The scent still transported him after all this time. It was so familiar and so singular. A blend of old brass, newspaper, dried ink, and pencil shavings. He'd grown to love the smell. It was one of the few constants in his previous life and this new chapter. 

It had been his daughter's idea to do this. Once she had stopped insisting that he move in with her, something he felt sure was done out of guilt more than anything, she had suggested he find a way to keep himself busy. He had seen an ad, the post office was looking for help, so he stopped in one day and left with a temporary name tag. "Trainee Joe."

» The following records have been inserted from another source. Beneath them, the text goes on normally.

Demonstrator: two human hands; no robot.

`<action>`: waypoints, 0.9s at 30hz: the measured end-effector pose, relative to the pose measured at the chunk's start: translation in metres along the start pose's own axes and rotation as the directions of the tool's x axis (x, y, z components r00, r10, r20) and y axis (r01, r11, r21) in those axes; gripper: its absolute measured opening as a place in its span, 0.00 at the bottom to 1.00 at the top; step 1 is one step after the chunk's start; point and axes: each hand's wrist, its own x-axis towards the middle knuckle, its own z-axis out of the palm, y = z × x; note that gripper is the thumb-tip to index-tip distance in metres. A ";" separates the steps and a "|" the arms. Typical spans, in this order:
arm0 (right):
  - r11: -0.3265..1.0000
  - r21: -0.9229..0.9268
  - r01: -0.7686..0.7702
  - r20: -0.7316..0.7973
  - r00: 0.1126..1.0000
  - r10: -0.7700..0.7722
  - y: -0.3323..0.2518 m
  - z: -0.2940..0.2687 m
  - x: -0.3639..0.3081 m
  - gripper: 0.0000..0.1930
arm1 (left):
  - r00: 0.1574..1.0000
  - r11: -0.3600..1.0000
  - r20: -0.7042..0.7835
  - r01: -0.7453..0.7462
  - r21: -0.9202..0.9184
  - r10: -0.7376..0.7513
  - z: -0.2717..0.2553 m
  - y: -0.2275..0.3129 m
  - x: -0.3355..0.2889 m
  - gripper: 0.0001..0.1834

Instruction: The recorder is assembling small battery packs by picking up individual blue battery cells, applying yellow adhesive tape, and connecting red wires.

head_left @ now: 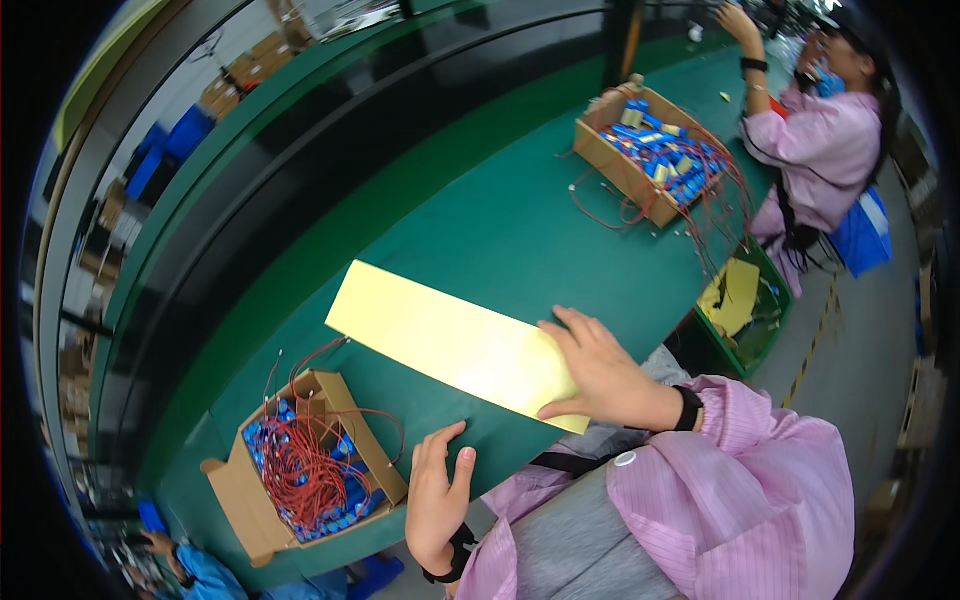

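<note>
A long pale-yellow strip (440,345) that looks like paper or card lies slantwise over the green table. Its right end is in my right hand (610,380), the thumb near the lower edge and the fingers by the upper edge. My left hand (438,495) is apart from the strip, below its middle, at the table's near edge. Its fingers are raised and spread, with nothing in them. Left of that hand stands an open cardboard box (385,465) of blue cylindrical cells with a tangle of red wires (305,465).
Another cardboard box (625,180) of blue cells and trailing wires stands farther along the green table (470,230). A green bin (770,340) with yellow scraps sits right of the table. One co-worker (830,140) works at the far right, another person's blue sleeve (205,575) shows lower left.
</note>
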 end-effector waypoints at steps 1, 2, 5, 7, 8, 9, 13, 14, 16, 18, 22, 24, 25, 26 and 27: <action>1.000 0.010 -0.010 -0.007 1.000 0.010 -0.007 0.003 -0.004 0.46 | 0.999 0.999 0.029 -0.025 0.029 0.024 0.000 -0.002 -0.001 0.19; 1.000 0.023 -0.018 -0.016 1.000 0.018 -0.014 0.006 -0.007 0.47 | 0.997 0.997 0.056 -0.051 0.060 0.047 -0.002 -0.003 -0.002 0.19; 0.993 0.112 -0.034 0.007 0.999 0.034 -0.025 0.009 -0.012 0.45 | 0.990 0.994 0.141 -0.044 0.097 0.030 -0.015 0.004 0.001 0.19; 0.975 0.215 -0.058 -0.030 0.997 0.065 -0.028 0.011 -0.015 0.40 | 0.986 0.992 0.166 -0.041 0.117 0.021 -0.023 0.008 0.003 0.19; 0.962 0.266 -0.064 -0.050 0.995 0.081 -0.027 0.012 -0.017 0.38 | 0.984 0.993 0.178 -0.034 0.117 0.013 -0.025 0.008 0.004 0.19; 0.940 0.329 -0.090 -0.008 0.995 0.099 -0.026 0.011 -0.019 0.36 | 0.982 0.993 0.190 -0.027 0.116 0.004 -0.027 0.009 0.005 0.19; 0.878 0.475 0.062 -0.156 0.988 0.015 -0.007 -0.014 -0.030 0.25 | 0.976 0.992 0.215 -0.054 0.113 0.029 -0.030 0.006 0.012 0.18; 0.875 0.469 0.122 -0.230 0.973 -0.012 0.008 -0.036 -0.037 0.23 | 0.975 0.995 0.219 -0.055 0.087 0.034 -0.028 0.006 0.015 0.18; 0.903 0.386 0.191 -0.465 0.885 0.011 0.040 -0.082 -0.059 0.16 | 0.978 0.998 0.203 -0.049 0.024 0.044 -0.023 0.008 0.019 0.17; 0.963 0.256 -0.086 -0.800 0.541 0.261 0.065 -0.118 -0.098 0.19 | 0.986 0.998 0.162 -0.033 -0.048 0.041 -0.015 0.009 0.022 0.17; 0.942 0.315 -0.117 -0.939 0.103 0.327 0.154 -0.181 -0.192 0.29 | 0.994 0.999 0.108 -0.015 -0.047 0.020 0.003 0.023 0.027 0.16; 0.853 0.389 -0.347 -0.868 0.172 0.466 0.185 -0.190 -0.256 0.31 | 0.995 0.999 0.102 -0.008 -0.033 0.012 0.009 0.026 0.027 0.16; 0.801 0.419 -0.427 -0.799 0.245 0.549 0.200 -0.186 -0.286 0.32 | 0.994 1.000 0.114 0.002 -0.014 0.000 0.010 0.029 0.026 0.16; 0.750 0.429 -0.503 -0.713 0.321 0.623 0.213 -0.180 -0.309 0.34 | 0.993 1.000 0.115 0.020 0.002 -0.020 0.009 0.031 0.022 0.16; 0.673 0.508 -0.538 -0.611 0.327 0.721 0.217 -0.170 -0.323 0.35 | 0.993 0.999 0.113 0.040 0.020 -0.042 0.006 0.033 0.018 0.16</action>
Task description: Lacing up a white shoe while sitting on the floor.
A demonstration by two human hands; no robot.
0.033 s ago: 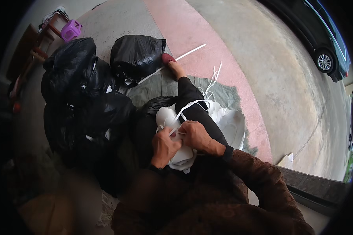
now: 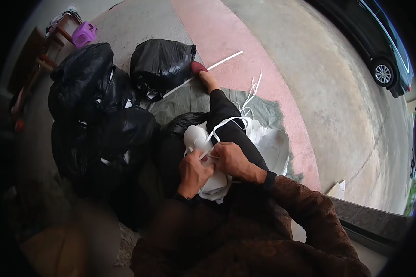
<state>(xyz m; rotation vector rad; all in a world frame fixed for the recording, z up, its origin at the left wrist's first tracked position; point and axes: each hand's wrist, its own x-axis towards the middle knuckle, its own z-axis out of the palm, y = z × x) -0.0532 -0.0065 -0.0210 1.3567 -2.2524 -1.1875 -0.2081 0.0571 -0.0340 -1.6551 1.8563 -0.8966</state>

He'd never felt so at home in a job before. Perhaps it was because he'd been coming to this stout brick building for decades, as long as he and his wife had lived in the town. Or maybe it was because, like him, it was something from a different era, an analog time. One of bins and slots rather than pixels and code. And like him, the little post office still hummed along despite having seen better days, not entirely obsolete yet.

The only evidence of the modern day was a computerized payment system that quickly became his nemesis. When he looked at the screen, his mind went all fuzzy. His co-workers would usher him out of the way, relegating him to letter sorting or something of similar banality. But he was determined to conquer it, and a solution presented itself at home one night.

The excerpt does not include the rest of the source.